* YOUR OBJECTIVE *
Within the entries below, find the portion that opens with the line containing "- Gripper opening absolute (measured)" and closes with the line containing "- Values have". Retype that portion exactly and only.
*** Opening of SUPPLIED RECORDS ***
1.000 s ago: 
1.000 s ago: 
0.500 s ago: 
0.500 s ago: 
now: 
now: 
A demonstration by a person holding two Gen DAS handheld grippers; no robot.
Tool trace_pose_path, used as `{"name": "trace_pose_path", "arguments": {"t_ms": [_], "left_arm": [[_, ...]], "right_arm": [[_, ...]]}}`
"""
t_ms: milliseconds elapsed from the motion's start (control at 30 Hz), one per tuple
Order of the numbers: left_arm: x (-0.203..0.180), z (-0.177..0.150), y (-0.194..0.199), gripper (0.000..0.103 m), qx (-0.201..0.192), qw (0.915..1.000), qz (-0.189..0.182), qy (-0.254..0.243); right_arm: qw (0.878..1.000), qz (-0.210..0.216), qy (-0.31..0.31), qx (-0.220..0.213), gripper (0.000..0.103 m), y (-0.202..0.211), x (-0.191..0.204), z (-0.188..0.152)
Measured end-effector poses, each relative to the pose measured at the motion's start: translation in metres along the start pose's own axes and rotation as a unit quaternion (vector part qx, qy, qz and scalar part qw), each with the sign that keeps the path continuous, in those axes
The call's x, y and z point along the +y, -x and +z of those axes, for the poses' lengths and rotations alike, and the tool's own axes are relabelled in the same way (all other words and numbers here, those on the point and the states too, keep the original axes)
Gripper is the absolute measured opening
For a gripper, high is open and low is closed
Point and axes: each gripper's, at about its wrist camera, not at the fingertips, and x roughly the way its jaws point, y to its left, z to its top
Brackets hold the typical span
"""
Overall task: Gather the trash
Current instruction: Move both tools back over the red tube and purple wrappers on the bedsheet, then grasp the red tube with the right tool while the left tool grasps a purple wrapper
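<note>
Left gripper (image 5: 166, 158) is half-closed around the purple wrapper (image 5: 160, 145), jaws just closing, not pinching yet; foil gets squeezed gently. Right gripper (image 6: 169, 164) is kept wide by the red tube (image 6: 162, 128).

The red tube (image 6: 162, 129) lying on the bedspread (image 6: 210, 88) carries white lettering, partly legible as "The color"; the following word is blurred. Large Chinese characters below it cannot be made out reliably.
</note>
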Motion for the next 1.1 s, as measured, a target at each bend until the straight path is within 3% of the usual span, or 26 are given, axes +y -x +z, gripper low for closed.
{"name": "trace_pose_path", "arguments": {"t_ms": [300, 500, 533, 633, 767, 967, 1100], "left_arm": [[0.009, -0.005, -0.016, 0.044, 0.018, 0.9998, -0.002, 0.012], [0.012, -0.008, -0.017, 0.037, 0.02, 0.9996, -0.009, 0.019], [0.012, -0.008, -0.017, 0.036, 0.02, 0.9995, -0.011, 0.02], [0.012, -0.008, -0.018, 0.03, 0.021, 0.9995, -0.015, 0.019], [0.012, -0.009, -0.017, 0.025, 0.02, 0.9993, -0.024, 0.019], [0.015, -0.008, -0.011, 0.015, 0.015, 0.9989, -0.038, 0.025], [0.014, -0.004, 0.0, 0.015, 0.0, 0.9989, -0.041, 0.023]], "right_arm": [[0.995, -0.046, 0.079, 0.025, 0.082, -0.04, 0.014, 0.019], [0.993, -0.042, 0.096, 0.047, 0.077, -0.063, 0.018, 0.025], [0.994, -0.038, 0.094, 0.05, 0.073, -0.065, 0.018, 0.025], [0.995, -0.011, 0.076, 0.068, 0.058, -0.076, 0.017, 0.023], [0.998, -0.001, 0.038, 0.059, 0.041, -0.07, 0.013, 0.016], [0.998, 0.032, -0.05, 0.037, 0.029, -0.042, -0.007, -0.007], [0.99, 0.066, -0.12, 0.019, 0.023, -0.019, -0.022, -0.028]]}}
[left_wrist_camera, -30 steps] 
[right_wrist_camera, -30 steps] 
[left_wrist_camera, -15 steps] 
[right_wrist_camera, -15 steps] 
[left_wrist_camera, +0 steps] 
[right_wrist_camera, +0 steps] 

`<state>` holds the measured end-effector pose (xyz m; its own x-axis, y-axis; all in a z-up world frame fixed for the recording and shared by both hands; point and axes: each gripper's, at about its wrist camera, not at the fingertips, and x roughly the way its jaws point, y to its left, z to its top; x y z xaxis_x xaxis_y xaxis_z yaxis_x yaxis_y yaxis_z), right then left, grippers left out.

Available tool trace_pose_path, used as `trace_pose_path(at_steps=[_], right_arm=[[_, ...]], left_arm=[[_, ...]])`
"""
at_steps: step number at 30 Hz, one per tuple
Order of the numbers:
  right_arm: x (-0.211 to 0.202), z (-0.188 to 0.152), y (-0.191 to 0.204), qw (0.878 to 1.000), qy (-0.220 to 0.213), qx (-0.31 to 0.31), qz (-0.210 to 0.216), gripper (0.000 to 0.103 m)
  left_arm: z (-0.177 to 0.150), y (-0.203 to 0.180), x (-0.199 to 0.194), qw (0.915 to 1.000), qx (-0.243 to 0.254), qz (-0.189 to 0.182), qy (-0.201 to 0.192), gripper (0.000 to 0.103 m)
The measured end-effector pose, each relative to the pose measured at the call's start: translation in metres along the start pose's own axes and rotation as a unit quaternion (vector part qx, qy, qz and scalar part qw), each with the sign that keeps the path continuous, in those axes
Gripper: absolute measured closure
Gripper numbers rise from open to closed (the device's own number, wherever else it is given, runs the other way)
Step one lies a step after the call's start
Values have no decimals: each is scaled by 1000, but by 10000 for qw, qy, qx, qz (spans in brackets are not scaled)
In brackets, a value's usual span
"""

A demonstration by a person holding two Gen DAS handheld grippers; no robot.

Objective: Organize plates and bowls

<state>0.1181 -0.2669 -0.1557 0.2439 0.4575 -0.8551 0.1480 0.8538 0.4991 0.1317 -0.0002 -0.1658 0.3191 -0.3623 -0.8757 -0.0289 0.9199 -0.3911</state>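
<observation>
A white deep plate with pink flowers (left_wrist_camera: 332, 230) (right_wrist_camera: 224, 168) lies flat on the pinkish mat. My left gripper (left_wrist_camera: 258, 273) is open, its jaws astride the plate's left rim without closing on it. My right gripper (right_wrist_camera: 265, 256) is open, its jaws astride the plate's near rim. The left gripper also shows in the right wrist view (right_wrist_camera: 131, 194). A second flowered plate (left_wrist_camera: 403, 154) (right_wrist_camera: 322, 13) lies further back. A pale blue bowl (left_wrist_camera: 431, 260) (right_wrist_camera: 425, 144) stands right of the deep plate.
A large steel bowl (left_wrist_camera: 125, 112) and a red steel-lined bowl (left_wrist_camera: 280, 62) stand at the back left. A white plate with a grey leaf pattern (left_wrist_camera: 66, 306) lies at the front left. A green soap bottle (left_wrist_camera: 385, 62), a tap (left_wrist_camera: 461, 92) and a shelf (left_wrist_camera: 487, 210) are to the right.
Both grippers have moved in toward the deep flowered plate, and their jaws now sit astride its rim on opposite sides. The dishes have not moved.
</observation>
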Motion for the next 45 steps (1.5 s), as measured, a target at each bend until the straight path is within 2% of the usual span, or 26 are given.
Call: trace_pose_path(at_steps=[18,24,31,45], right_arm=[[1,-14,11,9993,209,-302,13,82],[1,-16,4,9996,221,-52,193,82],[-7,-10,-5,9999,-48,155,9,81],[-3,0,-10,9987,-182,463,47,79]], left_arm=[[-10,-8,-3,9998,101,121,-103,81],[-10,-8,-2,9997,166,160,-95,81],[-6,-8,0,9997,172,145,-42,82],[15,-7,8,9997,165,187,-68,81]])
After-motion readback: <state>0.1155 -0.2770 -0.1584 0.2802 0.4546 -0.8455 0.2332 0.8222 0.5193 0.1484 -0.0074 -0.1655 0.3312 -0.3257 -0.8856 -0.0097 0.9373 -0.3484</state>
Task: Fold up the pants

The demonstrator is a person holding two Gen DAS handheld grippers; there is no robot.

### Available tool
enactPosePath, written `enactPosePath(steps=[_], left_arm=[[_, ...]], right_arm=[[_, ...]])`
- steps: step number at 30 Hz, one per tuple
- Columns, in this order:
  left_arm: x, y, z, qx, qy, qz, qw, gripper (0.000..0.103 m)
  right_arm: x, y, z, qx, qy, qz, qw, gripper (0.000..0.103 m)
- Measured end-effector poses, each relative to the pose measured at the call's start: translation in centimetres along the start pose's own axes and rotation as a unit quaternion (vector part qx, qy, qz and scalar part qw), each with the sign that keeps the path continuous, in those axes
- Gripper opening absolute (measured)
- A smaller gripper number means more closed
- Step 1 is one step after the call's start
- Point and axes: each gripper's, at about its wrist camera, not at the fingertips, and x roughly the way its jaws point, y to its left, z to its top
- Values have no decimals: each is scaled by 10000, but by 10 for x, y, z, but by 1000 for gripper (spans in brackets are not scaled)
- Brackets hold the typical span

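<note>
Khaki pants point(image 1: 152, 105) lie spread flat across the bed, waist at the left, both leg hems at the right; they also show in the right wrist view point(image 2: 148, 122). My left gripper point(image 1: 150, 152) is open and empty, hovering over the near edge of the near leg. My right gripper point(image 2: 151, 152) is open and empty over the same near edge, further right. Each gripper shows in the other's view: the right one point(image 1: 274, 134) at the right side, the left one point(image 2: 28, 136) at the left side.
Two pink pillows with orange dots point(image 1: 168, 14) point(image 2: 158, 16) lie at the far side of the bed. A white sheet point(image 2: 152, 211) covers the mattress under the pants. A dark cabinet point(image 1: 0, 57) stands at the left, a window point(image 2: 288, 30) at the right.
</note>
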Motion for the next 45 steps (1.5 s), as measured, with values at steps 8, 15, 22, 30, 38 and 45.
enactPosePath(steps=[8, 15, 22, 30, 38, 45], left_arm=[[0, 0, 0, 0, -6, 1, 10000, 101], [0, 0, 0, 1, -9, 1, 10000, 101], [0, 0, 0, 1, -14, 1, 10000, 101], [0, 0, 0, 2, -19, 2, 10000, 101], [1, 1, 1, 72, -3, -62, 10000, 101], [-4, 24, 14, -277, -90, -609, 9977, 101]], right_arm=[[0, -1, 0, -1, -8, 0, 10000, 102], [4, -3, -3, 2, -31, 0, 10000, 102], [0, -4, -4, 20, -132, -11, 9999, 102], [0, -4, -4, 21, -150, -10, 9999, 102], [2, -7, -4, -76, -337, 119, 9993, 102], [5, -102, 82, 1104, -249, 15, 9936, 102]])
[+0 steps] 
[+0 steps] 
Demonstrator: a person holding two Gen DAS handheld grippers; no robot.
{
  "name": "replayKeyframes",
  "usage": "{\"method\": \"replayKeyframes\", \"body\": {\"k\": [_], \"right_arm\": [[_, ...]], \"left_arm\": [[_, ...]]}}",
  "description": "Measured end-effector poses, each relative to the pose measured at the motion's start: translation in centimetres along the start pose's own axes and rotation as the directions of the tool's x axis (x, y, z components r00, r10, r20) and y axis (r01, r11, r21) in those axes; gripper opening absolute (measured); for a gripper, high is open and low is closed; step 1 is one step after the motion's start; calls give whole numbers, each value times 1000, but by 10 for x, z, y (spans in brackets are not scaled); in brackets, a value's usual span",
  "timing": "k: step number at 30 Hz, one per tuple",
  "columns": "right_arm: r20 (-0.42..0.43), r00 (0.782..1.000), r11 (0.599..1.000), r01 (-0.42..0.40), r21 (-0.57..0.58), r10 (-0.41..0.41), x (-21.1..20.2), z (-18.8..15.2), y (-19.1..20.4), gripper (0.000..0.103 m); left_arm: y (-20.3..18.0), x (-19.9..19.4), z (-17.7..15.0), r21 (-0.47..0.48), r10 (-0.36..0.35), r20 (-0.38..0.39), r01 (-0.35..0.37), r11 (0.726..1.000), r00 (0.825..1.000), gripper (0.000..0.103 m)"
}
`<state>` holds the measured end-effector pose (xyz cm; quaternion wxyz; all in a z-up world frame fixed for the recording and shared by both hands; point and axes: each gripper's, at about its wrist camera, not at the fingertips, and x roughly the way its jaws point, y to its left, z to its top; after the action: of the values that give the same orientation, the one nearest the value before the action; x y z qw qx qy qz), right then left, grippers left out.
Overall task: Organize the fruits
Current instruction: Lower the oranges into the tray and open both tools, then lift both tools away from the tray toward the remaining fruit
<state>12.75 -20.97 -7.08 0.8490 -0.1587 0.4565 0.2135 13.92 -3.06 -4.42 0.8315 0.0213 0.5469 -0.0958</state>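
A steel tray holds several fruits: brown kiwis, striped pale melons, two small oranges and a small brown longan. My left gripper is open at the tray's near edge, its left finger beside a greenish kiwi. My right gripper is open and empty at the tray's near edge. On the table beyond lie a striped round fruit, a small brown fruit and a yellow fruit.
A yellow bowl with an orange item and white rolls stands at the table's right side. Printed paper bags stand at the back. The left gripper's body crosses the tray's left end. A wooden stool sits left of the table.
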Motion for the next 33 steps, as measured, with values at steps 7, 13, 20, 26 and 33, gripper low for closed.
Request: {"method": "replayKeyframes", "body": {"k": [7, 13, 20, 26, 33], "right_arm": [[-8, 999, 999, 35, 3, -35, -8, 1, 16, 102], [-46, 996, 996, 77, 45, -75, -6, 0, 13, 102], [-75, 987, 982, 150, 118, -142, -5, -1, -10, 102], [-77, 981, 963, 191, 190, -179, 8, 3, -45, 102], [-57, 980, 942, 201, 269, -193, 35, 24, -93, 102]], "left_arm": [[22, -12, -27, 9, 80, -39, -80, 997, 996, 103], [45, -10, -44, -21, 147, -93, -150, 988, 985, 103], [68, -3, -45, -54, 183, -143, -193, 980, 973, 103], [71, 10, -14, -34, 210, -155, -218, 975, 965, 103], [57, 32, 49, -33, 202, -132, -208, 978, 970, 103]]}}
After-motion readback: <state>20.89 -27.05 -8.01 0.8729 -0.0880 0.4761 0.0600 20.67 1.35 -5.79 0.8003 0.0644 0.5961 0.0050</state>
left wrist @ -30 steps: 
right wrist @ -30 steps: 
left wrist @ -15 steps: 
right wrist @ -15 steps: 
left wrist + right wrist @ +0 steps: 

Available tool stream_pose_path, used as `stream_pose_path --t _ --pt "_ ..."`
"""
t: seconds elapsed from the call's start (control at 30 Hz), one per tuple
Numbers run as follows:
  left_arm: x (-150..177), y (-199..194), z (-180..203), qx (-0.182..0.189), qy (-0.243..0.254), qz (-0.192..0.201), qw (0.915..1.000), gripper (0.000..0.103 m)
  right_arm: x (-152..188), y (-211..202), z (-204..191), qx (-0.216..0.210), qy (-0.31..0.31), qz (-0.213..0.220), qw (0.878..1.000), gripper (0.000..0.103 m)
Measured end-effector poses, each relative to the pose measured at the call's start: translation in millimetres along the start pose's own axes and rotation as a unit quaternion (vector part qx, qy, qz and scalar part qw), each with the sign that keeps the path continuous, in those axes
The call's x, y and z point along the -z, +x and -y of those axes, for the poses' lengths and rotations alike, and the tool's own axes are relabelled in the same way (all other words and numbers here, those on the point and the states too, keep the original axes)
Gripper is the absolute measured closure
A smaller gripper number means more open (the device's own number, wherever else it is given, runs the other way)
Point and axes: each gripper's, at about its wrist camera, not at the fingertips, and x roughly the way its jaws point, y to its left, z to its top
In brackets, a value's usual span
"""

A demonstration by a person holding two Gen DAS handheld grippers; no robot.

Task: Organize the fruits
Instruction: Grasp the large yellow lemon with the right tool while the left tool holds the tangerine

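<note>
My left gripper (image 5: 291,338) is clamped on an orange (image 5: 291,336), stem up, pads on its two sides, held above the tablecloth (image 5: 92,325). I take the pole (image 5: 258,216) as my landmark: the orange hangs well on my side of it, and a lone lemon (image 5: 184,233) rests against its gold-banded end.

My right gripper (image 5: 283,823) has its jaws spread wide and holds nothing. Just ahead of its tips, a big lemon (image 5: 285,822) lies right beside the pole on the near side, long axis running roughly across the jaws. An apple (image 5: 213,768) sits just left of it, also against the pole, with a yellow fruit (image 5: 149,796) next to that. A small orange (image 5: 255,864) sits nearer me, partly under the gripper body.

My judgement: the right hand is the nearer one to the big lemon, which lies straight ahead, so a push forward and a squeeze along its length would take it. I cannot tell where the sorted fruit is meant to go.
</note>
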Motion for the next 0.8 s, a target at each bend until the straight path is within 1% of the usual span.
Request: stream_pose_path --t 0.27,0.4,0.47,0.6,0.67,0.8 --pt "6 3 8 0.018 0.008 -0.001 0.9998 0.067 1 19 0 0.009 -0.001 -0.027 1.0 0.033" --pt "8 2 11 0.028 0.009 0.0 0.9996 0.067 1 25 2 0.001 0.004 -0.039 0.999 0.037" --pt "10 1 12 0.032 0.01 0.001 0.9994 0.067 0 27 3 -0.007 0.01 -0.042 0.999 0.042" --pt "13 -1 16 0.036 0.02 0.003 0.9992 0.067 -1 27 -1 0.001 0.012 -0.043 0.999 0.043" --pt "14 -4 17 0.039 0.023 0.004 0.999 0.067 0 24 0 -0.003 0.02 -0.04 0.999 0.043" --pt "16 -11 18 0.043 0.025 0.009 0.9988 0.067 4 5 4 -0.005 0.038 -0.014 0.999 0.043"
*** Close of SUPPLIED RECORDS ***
* TASK ANSWER *
- Gripper opening absolute (measured)
- A smaller gripper number means more closed
- Step 1 is one step after the call's start
- Point and axes: each gripper's, at about its wrist camera, not at the fingertips, and x roughly the way its jaws point, y to its left, z to its top
- Values have no decimals: each is scaled by 10000, but by 10 for x, y, z, but by 1000 for gripper (spans in brackets are not scaled)

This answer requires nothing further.